On Lai's Upper Confidence Bound in Multi-Armed Bandits
Huachen Ren, Cun-Hui Zhang
TL;DR
The paper provides sharp nonasymptotic regret bounds for two Lai–type UCB policies in Gaussian K-armed bandits: (i) a UCB with a fixed exploration level $b_{T'}$ achieving a leading constant matching the Lai–Robbins lower bound, and (ii) a nonasymptotic bound for Lai's UCB index with $g(x)$ linked to $\log x$, both with explicit control of second-order terms via Brownian-boundary analyses.
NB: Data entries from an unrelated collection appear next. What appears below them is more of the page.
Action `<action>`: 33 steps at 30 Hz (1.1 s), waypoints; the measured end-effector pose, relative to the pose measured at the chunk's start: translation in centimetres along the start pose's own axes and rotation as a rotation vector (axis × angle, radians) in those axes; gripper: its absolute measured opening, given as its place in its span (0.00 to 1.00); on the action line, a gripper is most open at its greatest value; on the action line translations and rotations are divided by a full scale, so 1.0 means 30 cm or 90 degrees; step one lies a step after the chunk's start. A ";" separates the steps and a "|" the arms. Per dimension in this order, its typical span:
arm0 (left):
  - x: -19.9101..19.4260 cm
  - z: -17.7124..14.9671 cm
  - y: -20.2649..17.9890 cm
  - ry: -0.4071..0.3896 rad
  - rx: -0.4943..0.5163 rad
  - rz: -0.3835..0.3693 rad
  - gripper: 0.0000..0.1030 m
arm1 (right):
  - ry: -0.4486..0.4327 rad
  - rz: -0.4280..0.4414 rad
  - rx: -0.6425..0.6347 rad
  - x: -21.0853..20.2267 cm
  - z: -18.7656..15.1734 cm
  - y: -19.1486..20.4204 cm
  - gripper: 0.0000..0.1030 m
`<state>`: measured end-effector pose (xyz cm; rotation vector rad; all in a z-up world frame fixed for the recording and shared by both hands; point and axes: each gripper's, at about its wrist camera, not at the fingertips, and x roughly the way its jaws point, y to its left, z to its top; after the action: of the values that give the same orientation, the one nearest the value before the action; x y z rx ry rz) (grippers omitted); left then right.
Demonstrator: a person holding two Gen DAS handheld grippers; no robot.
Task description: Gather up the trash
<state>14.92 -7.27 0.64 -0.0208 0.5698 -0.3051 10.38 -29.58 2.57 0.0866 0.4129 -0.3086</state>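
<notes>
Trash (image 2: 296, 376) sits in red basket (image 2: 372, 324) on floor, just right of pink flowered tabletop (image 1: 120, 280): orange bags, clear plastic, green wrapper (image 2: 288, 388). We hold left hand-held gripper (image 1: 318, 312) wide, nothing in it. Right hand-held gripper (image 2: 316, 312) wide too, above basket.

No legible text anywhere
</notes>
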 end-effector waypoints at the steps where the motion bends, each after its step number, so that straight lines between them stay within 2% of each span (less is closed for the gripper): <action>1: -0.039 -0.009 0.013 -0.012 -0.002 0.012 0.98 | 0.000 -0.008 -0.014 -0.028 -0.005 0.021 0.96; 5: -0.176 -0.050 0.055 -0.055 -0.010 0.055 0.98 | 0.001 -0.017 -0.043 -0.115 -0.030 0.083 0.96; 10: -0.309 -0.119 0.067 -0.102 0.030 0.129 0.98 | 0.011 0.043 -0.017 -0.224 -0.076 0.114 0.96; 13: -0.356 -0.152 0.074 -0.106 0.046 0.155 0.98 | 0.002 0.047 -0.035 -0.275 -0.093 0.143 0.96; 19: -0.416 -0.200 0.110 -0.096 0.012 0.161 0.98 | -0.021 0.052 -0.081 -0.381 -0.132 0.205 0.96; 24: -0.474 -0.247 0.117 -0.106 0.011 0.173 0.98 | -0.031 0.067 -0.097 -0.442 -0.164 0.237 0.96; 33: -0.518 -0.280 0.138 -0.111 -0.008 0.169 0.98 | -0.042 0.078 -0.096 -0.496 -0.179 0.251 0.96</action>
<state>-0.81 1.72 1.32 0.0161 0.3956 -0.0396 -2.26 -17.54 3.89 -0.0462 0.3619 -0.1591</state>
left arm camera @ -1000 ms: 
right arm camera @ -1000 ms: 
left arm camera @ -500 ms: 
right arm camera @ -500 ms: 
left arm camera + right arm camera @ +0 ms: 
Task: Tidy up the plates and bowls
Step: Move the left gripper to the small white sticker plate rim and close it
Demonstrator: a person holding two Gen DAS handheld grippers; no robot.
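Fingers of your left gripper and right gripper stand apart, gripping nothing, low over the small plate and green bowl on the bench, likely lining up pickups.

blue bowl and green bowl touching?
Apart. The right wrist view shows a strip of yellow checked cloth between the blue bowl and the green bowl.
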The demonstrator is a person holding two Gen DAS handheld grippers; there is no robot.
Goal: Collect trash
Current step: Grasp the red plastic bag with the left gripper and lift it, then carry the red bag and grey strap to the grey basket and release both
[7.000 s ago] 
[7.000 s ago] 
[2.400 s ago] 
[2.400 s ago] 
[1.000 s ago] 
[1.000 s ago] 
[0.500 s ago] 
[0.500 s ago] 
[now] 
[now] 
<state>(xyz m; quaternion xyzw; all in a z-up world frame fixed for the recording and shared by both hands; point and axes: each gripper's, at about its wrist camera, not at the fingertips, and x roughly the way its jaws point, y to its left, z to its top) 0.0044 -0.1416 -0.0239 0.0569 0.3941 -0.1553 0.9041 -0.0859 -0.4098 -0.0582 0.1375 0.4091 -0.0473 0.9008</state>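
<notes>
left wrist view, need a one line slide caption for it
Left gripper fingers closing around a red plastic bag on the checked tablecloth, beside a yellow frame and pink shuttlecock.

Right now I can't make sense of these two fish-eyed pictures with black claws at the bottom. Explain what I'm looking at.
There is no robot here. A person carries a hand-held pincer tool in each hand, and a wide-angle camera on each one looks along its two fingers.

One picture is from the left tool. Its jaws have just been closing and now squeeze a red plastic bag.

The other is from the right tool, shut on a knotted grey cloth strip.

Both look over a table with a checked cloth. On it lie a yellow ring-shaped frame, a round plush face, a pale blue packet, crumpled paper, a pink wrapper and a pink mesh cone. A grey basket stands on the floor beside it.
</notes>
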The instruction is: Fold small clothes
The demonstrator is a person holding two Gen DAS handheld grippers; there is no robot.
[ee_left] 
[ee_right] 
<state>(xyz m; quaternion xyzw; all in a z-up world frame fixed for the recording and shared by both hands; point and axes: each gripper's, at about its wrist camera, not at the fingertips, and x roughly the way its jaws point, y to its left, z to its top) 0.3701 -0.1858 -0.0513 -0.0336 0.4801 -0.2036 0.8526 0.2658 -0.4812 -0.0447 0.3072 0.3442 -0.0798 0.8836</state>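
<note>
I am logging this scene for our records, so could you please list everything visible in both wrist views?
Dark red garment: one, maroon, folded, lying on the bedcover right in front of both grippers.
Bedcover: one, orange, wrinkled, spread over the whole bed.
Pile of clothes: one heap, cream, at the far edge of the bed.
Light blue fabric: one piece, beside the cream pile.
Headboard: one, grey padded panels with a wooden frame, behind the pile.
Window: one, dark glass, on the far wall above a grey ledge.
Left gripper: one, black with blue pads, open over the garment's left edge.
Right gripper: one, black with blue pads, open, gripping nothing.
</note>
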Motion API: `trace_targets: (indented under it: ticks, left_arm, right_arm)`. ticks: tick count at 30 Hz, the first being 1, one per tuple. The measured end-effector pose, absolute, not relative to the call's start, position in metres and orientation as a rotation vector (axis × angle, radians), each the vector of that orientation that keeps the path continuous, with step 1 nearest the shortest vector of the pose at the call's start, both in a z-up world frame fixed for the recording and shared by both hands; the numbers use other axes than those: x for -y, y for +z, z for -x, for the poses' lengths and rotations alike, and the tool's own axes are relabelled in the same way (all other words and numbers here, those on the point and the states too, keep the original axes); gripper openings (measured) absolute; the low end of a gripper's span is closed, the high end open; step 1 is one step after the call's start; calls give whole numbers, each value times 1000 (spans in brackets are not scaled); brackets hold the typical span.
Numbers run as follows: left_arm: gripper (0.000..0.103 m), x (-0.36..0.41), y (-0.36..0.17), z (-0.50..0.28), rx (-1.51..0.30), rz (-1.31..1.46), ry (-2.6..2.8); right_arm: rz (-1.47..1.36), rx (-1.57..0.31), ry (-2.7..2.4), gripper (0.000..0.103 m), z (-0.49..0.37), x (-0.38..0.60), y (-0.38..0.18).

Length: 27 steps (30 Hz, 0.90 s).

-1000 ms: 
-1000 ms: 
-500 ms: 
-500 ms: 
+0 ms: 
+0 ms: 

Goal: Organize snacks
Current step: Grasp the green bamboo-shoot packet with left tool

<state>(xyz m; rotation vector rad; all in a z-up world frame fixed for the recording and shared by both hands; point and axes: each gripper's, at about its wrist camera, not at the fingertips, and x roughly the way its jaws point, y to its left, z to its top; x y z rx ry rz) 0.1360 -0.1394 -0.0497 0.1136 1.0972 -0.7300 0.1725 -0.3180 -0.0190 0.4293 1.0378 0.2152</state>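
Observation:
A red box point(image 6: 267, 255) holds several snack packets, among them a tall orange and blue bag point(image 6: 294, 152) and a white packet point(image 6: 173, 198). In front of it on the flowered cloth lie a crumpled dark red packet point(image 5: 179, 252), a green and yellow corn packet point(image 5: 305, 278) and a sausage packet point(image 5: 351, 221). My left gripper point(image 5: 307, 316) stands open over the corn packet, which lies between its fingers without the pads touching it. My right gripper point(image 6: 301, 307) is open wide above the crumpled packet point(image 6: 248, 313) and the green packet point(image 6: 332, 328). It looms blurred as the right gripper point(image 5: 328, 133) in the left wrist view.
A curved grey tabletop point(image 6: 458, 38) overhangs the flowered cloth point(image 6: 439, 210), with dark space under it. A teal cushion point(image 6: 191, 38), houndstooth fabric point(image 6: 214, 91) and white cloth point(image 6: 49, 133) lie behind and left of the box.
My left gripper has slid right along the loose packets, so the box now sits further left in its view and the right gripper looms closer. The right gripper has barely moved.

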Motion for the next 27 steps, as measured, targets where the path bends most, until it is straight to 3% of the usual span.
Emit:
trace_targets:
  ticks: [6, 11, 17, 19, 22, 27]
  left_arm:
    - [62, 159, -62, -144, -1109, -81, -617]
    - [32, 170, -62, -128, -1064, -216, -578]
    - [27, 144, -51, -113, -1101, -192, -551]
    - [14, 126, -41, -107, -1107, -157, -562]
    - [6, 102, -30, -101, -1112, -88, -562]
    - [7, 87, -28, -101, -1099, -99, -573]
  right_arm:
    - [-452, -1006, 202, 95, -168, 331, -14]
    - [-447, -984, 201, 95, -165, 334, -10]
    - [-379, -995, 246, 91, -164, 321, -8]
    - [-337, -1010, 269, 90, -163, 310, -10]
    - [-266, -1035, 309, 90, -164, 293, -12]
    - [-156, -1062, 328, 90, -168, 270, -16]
The authors develop a novel analytical approach that leverages boundary-crossing probabilities of random walks, cast as repeated significance tests, and nonlinear renewal theory to bound the number of suboptimal pulls. The results connect nonasymptotic guarantees with classical information-theoretic limits, demonstrating that carefully tuned exploration can attain optimal constants even for finite horizons. The work also discusses extensions to sub-Gaussian rewards and potential applications to broader sequential decision-making settings, including contextual bandits and reinforcement learning.
Abstract
In this memorial paper, we honor Tze Leung Lai's seminal contributions to the topic of multi-armed bandits, with a specific focus on his pioneering work on the upper confidence bound. We establish sharp non-asymptotic regret bounds for an upper confidence bound index with a constant level of exploration for Gaussian rewards. Furthermore, we establish a non-asymptotic regret bound for the upper confidence bound index of Lai (1987) which employs an exploration function that decreases with the sample size of the corresponding arm. The regret bounds have leading constants that match the Lai-Robbins lower bound. Our results highlight an aspect of Lai's seminal works that deserves more attention in the machine learning literature.